Assignment
Return the data exactly, without pictures.

The records
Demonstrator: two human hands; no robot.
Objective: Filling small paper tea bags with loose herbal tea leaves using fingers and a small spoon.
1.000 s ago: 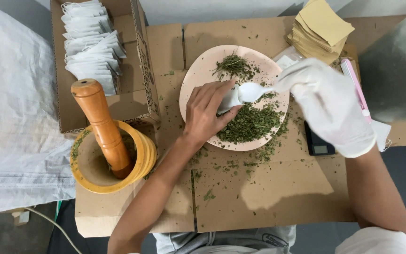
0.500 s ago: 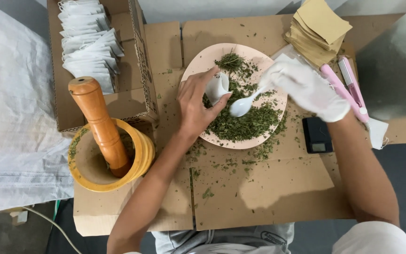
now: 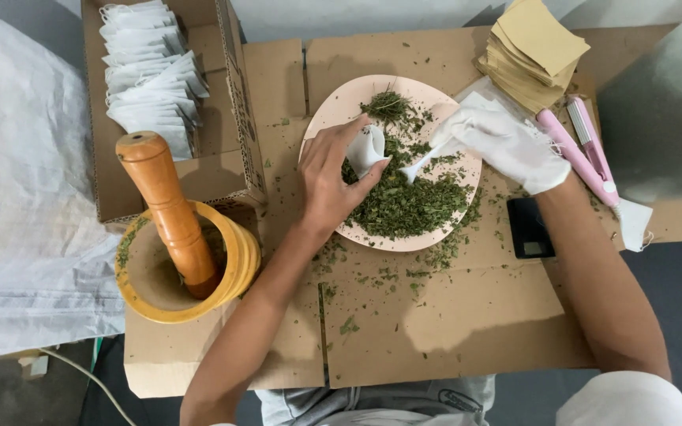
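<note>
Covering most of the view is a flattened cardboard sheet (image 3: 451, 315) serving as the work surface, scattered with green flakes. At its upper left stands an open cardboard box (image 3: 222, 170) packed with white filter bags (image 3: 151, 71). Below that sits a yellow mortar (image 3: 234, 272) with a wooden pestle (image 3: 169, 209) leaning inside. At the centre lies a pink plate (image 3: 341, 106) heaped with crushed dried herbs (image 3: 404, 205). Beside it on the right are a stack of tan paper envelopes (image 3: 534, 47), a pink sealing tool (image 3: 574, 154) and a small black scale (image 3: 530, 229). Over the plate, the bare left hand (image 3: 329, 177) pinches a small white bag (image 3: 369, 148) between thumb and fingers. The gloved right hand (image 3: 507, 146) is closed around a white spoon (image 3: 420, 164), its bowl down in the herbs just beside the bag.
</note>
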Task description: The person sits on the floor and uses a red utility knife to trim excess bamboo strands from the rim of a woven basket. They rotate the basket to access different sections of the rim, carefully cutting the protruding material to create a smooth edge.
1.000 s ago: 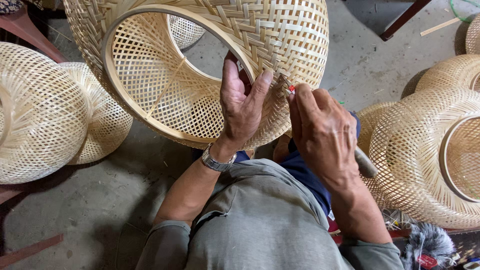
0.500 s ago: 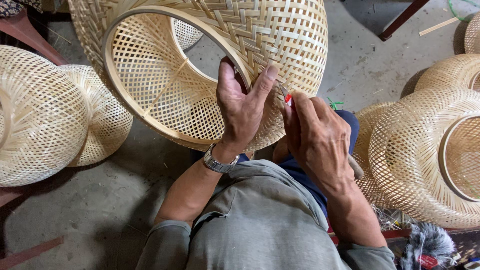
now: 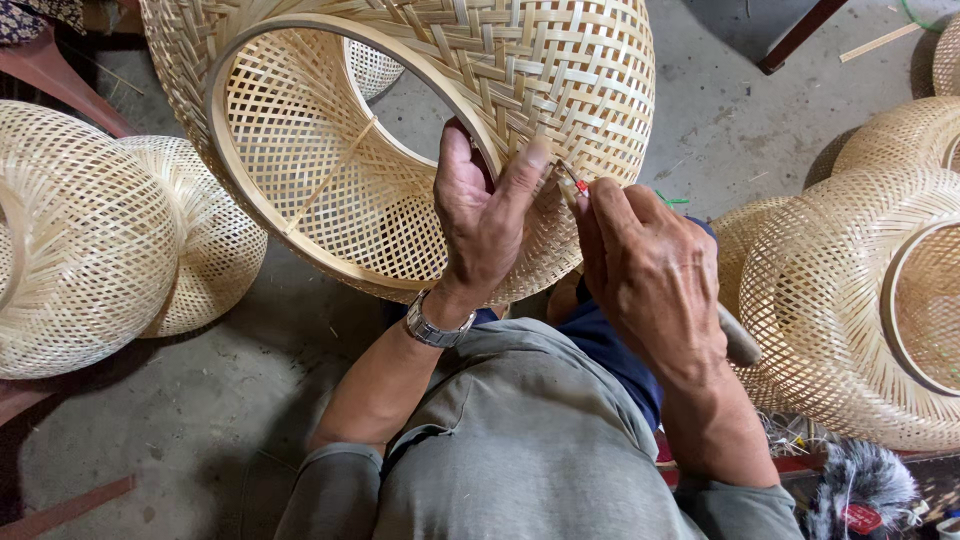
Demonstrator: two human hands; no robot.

Result of this exercise
Demonstrator: two human hands; no robot.
Objective: Filling small paper tea bags with loose herbal tea leaves using fingers and a small spoon.
1.000 s ago: 
0.500 s ago: 
now: 
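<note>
Covering most of the view is a flattened cardboard sheet (image 3: 451, 315) serving as the work surface, scattered with green flakes. At its upper left stands an open cardboard box (image 3: 222, 170) packed with white filter bags (image 3: 151, 71). Below that sits a yellow mortar (image 3: 234, 272) with a wooden pestle (image 3: 169, 209) leaning inside. At the centre lies a pink plate (image 3: 341, 106) heaped with crushed dried herbs (image 3: 404, 205). Beside it on the right are a stack of tan paper envelopes (image 3: 534, 47), a pink sealing tool (image 3: 574, 154) and a small black scale (image 3: 530, 229). Over the plate, the bare left hand (image 3: 329, 177) pinches a small white bag (image 3: 369, 148) between thumb and fingers. The gloved right hand (image 3: 507, 146) is closed around a white spoon (image 3: 420, 164), its bowl down in the herbs just beside the bag.
</note>
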Task description: The person sits on the floor and uses a red utility knife to trim excess bamboo strands from the rim of a woven basket. They rotate the basket to access different sections of the rim, carefully cutting the protruding material to create a smooth edge.
1.000 s ago: 
0.500 s ago: 
now: 
Demonstrator: two human hands; no robot.

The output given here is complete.